**What the task requires**
Go through the data and retrieve each line that includes the string "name".

**Input data**
* * * * *
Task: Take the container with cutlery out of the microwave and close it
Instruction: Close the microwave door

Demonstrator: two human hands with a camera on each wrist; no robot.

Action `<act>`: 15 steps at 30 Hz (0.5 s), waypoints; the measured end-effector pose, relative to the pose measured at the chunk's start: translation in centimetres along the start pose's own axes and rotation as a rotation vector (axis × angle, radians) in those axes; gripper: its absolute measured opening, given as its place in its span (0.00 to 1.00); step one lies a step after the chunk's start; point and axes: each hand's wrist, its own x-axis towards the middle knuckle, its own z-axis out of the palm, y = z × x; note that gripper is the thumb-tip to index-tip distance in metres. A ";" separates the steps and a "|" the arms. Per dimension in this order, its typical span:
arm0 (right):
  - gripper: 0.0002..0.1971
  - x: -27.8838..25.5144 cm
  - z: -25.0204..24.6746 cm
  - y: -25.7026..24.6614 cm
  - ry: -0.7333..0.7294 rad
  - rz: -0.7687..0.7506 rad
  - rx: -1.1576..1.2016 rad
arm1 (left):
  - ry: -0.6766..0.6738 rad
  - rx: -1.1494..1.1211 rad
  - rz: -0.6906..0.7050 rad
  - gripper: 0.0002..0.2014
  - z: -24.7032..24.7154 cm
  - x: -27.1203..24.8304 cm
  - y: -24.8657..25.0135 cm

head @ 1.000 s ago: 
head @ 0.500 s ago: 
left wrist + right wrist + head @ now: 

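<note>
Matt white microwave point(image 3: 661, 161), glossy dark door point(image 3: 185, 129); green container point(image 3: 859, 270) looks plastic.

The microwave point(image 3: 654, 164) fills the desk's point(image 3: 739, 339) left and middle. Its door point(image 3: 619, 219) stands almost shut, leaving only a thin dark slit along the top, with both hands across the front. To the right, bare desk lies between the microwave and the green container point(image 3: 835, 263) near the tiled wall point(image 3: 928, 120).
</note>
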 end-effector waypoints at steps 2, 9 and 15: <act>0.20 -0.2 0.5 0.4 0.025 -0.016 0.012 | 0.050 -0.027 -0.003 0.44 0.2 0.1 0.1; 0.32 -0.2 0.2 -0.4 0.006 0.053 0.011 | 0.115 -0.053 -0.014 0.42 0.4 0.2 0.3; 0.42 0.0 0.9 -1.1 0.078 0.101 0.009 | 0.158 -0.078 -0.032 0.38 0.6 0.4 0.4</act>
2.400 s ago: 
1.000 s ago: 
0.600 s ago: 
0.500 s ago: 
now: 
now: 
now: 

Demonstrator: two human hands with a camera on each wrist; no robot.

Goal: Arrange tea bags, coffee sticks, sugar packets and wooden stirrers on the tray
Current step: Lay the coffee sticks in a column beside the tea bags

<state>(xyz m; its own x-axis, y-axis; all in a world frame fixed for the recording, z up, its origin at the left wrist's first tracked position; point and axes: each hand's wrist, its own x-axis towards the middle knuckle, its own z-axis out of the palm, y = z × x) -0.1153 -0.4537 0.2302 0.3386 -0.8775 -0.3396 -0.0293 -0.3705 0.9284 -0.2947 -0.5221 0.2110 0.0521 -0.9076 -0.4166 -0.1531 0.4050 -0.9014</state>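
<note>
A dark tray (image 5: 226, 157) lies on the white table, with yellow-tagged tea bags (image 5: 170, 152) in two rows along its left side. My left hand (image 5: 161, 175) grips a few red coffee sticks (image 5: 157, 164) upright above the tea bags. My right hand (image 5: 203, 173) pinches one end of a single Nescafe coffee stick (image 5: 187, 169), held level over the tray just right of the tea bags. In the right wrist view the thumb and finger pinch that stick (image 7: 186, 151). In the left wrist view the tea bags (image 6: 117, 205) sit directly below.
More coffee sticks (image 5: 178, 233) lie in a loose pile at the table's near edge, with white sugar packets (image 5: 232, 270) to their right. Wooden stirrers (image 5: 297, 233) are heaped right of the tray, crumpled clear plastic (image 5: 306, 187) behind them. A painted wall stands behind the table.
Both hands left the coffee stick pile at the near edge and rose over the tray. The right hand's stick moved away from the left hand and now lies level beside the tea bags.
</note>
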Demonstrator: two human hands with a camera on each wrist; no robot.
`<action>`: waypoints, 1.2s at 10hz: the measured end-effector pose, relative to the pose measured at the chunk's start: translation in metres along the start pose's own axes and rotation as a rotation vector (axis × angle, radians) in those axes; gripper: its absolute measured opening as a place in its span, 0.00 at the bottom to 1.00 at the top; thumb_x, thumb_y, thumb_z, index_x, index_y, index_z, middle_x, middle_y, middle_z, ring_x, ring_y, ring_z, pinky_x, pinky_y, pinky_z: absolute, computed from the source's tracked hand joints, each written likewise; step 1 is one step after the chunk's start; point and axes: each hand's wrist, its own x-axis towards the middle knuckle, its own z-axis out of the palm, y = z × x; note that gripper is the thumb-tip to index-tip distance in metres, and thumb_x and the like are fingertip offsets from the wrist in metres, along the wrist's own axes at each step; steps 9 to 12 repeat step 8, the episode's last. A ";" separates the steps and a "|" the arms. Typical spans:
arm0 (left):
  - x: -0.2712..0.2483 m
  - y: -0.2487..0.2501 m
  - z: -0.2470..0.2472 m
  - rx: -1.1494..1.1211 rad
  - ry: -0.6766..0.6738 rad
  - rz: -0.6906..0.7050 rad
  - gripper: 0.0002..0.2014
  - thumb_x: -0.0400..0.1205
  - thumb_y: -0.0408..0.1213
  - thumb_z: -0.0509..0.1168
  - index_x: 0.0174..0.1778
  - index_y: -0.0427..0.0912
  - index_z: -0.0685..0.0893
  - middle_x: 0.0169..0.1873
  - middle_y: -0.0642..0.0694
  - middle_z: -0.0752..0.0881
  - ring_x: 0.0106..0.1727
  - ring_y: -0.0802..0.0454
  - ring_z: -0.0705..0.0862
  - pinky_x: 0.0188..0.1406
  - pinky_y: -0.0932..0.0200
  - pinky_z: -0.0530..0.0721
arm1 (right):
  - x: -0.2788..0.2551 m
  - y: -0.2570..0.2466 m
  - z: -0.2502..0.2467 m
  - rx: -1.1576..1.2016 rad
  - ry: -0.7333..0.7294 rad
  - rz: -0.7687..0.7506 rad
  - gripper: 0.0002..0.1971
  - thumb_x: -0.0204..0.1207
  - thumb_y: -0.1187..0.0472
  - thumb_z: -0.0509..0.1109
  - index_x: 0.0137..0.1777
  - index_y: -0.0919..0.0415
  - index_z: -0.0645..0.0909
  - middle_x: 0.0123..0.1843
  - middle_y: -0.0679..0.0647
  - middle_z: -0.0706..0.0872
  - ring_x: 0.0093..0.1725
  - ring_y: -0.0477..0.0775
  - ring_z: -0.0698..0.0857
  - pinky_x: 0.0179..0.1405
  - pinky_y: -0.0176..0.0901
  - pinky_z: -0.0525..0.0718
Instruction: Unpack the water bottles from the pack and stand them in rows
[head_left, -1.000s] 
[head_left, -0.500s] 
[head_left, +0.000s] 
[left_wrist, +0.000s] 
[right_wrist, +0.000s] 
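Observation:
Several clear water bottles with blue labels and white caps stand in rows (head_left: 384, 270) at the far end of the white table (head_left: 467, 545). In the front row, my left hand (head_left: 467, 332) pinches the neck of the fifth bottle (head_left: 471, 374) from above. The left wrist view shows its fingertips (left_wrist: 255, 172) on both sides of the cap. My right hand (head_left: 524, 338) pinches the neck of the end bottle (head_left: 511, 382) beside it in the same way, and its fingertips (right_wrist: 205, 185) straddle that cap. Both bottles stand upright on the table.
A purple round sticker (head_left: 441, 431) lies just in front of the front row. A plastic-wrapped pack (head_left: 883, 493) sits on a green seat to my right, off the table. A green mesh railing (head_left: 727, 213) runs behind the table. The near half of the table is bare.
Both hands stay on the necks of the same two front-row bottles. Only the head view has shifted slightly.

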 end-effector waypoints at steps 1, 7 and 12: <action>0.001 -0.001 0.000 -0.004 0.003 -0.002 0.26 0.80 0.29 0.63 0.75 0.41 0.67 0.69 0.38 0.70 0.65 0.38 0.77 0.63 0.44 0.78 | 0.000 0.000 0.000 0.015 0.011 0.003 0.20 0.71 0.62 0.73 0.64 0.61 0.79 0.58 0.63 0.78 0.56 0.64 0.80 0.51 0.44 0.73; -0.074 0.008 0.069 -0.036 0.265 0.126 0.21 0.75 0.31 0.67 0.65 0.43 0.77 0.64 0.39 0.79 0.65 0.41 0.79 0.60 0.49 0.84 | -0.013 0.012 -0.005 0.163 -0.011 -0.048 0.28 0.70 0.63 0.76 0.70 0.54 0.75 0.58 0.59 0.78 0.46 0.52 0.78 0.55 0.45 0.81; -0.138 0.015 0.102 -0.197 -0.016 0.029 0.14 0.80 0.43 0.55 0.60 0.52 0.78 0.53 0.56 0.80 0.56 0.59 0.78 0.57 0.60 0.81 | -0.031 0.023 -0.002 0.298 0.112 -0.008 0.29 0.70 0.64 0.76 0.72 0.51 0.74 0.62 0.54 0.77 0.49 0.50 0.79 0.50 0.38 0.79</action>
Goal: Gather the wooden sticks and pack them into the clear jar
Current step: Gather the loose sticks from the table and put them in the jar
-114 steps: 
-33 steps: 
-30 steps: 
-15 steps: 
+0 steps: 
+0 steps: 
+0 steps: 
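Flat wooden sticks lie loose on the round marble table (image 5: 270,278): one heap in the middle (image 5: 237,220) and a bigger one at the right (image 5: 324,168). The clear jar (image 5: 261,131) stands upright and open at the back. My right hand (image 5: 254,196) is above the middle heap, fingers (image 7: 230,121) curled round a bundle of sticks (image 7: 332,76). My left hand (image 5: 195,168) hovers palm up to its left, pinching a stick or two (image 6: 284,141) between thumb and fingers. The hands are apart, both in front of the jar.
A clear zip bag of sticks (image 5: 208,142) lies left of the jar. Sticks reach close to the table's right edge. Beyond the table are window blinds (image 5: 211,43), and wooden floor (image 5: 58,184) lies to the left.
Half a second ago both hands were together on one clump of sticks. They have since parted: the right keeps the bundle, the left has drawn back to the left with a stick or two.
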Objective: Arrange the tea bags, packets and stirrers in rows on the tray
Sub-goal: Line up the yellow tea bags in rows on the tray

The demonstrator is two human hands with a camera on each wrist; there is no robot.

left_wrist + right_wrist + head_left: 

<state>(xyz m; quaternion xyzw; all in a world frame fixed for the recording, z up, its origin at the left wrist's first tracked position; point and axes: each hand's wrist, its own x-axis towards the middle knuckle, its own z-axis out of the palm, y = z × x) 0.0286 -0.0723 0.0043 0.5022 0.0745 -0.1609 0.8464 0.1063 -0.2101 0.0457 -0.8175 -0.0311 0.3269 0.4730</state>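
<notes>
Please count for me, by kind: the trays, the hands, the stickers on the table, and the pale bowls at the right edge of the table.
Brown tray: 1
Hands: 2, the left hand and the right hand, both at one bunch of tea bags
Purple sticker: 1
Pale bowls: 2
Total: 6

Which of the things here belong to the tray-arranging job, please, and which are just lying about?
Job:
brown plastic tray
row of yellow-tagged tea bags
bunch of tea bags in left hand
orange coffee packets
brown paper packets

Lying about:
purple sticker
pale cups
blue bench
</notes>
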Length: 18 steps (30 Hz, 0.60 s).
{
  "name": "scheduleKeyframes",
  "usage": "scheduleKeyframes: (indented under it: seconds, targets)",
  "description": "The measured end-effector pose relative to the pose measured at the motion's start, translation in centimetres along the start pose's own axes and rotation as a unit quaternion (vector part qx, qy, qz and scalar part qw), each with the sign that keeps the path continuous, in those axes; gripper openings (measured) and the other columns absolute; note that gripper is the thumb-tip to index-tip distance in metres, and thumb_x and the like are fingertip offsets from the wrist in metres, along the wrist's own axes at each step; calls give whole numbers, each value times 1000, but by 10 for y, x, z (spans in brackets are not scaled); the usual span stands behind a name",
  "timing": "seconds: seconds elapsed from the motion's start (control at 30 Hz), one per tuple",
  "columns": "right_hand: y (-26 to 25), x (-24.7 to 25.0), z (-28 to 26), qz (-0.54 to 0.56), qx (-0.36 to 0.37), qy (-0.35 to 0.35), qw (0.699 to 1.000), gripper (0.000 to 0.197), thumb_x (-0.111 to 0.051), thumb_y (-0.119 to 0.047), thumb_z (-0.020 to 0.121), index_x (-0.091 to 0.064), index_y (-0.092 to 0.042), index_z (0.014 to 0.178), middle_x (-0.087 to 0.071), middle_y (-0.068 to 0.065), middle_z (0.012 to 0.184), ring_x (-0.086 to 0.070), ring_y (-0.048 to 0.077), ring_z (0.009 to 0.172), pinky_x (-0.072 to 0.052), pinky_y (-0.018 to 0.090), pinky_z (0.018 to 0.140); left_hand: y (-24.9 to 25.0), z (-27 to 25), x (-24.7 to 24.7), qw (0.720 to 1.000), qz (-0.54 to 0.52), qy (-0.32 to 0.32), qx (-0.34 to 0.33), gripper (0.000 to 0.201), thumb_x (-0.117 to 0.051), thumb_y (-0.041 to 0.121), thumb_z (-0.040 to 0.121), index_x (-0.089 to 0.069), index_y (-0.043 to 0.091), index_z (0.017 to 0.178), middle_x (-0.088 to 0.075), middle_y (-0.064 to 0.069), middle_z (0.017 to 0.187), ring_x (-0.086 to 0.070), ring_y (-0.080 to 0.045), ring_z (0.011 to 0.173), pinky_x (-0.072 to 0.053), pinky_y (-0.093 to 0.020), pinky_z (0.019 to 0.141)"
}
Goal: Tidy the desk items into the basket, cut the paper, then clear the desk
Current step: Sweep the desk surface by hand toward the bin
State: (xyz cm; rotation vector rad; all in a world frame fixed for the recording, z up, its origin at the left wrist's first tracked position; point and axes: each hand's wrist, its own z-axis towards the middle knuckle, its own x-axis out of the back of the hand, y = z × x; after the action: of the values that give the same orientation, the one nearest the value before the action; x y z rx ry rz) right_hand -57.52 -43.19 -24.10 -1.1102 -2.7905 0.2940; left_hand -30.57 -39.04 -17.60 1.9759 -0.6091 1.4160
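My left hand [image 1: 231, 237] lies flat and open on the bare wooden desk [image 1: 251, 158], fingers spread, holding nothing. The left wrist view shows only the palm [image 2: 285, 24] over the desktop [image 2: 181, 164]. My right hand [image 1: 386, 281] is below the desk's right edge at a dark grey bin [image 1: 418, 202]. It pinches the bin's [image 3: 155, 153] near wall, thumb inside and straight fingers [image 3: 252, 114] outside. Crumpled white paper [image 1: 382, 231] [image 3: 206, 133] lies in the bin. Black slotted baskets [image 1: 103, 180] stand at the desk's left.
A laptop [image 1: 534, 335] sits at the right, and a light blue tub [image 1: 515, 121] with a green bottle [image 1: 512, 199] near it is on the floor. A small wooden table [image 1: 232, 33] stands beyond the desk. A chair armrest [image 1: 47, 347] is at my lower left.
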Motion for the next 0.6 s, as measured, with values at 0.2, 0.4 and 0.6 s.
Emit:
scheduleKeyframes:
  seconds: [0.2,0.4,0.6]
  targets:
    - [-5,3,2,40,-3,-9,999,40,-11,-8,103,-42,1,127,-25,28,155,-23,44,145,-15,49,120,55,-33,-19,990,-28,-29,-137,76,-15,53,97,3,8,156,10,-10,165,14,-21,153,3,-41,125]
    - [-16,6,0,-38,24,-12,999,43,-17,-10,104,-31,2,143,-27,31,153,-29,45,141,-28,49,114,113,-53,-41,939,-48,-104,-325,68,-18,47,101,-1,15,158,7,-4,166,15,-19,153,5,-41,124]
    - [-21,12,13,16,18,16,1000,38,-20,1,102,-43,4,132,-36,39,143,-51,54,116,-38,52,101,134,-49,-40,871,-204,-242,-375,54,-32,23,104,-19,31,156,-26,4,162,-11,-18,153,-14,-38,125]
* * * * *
**Exercise solution**
  "name": "scheduleKeyframes",
  "description": "The measured end-effector pose relative to the pose measured at the motion's start, translation in centimetres along the start pose's own axes and rotation as a unit quaternion (vector part qx, qy, qz and scalar part qw), each with the sign that keeps the path continuous, in those axes; gripper openings (measured) and the other columns absolute; note that gripper is the thumb-tip to index-tip distance in metres, and thumb_x and the like are fingertip offsets from the wrist in metres, along the wrist's own axes at each step; calls give whole numbers, each value times 1000, but by 10 for y, x, z (spans in brackets are not scaled); the usual span stands behind a name",

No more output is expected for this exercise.